Most inline diffusers are designed to be place on the outlet, so the CO2 microbubbles or mist can be distributed effectively throughout the water column.  CO2 like this, in its gas form, is more efficient at delivering CO2 to the plants.  It also means that one can run a comparatively lower dissolved CO2 level in the aquarium, yet still obtain enough CO2 for the plants.

However, this method does require excellent water circulation in the aquarium to enable the CO2 mist to reach _all_ parts of the tank and plants.  In poor circulated tanks some plants will be getting plenty of CO2, others will starve and algae will proliferate.

I have noticed that in tanks with lower levels of circulation it's better to have the CO2 100% dissolved.  It seems that the CO2 is more easily distributed this way, and all the plants stand a better chance of getting their required CO2.  

This assumption is based on experience with various set-ups and differing CO2 delivery methods, from ladder diffusers, to ceramic discs placed at the opposite end to the filter, to inline diffusers place on the inlet and outlet.

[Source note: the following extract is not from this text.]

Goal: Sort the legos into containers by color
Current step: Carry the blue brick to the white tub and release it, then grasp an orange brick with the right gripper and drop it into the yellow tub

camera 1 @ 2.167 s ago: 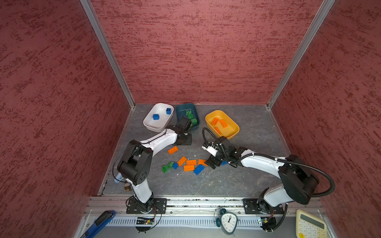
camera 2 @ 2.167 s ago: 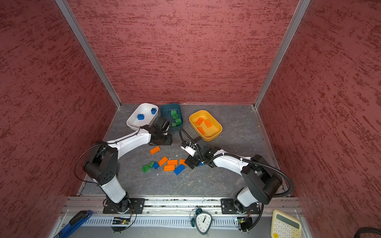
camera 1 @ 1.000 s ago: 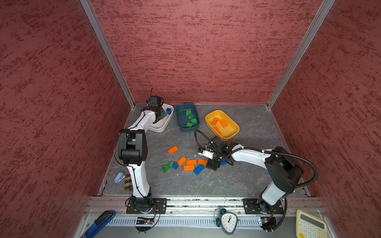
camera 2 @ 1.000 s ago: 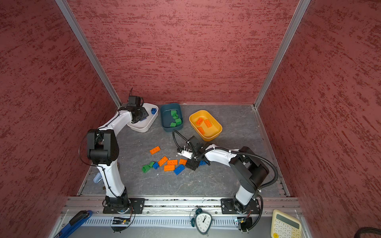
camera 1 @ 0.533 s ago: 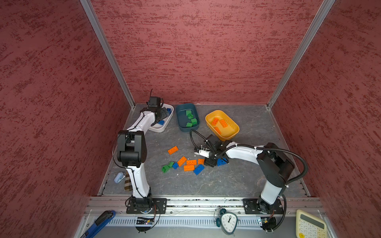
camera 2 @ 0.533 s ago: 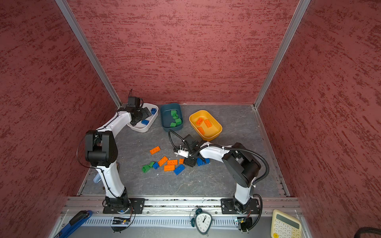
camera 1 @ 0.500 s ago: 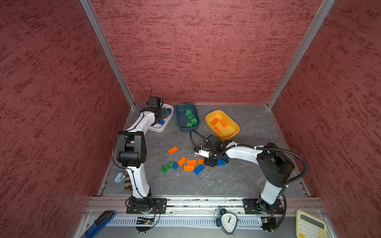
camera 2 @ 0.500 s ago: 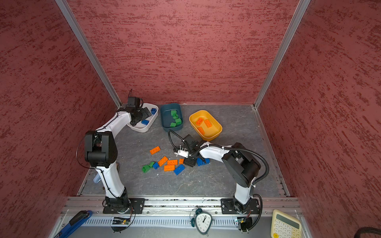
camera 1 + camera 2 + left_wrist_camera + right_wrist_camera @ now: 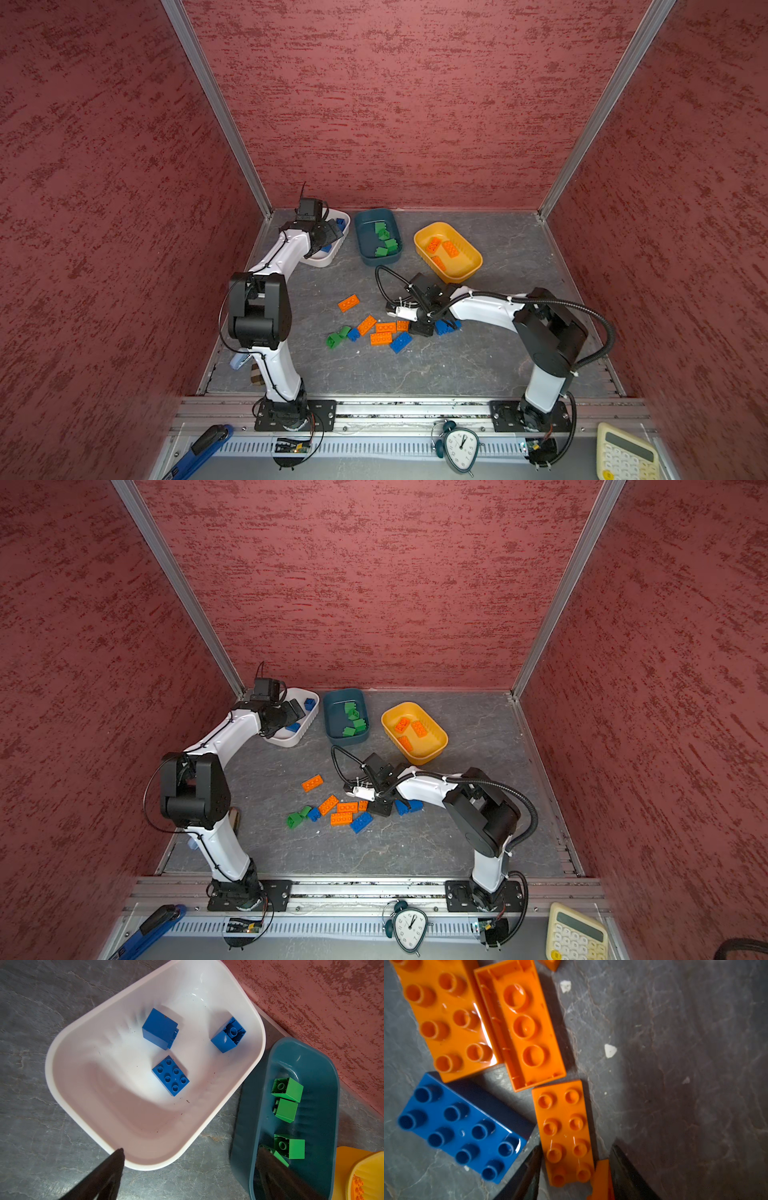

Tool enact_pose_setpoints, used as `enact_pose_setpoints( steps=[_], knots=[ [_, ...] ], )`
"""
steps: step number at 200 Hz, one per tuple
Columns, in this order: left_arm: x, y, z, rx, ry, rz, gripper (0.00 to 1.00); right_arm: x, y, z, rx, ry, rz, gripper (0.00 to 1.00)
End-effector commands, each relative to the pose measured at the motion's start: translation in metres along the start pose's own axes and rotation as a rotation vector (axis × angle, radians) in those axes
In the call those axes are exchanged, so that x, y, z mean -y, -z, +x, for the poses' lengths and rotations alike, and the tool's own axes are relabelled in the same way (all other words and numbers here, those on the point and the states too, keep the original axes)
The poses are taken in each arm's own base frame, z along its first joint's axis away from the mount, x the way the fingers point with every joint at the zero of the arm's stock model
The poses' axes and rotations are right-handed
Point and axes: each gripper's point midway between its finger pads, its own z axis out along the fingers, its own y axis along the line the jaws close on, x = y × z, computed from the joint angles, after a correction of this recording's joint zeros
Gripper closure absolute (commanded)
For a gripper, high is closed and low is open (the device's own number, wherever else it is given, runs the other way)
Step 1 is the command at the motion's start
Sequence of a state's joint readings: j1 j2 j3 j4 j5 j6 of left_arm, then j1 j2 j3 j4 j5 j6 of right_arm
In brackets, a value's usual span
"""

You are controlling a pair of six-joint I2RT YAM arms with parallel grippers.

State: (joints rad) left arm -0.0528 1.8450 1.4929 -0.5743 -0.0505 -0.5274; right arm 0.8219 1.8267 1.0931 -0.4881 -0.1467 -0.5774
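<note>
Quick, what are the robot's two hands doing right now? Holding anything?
Left gripper: open, empty, over the white tub.
Right gripper: jaws either side of an orange brick; cannot tell if gripped.

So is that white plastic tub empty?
No. The white plastic tub holds three blue studded bricks, lying apart on its floor in the left wrist view.

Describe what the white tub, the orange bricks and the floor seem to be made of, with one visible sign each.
White tub: smooth moulded plastic, semi-gloss; soft sheen, rounded rim.
Orange bricks: hard glossy plastic; bright highlights on studs.
Floor: matt dark grey, veined like slate; stone or printed sheet, unclear.
</note>
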Motion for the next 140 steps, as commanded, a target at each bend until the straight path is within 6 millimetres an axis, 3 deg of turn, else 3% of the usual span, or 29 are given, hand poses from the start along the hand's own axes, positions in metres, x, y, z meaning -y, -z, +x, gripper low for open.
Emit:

For me the hobby is more about aesthetics than pure plant growth and gardening.  So I have an inline diffuser placed on the inlet.  This means I don't get millions of white bubbles all over, spoiling the aquascape.  The trade-off of this vs. risk of the filter leaking (I haven't had an issue in over 7 years of CO2 being pumped directly into filters in one way or another) and better plant growth is worth it, in my experience.

So, in summary; if you want the best possible plant growth and have excellent water circulation, and don't mind seeing lots of bubbles floating about, then positioning your inline diffuser on the outlet is the better option.

If you want 100% CO2 diffusion and no bubbles then the inlet is an option.


----------



## andyh (19 Oct 2010)

I have recently moved my UP inline Atomizer from my outlet to my inlet under advice from Mr Farmer.

Why?
I had become frustrated with the misting. I wanted the tank to look crystal clear. Also i had never been able to get my drop checkers to turn go greeny/yellow no matter the bubble rate.

When?
I moved it over onto the inlet approx. 10 days ago and the results have been great. The is no mist whatsoever in the tank, my water is crystal clear. Secondly and most interesting my CO2 drop checker turned yellow for the first time. No adjustments were made and my co2 drop checker turned yellow after about 3-4hrs. This had never happened before so it suggest that the co2 is being diffused better, i suspect the impeller on my filter has something to do with this.

nb. the filter this is connected to is my second external on my tank and only contains coarse filter pad, filter wool and active carbon.


----------



## Dolly Sprint 16v (19 Oct 2010)

Andyh

The media within the filter has a significant affect on breakdown the co2 bubbles - same affect as the bio balls within an AM1000 reactor.

Regards
Paul.


----------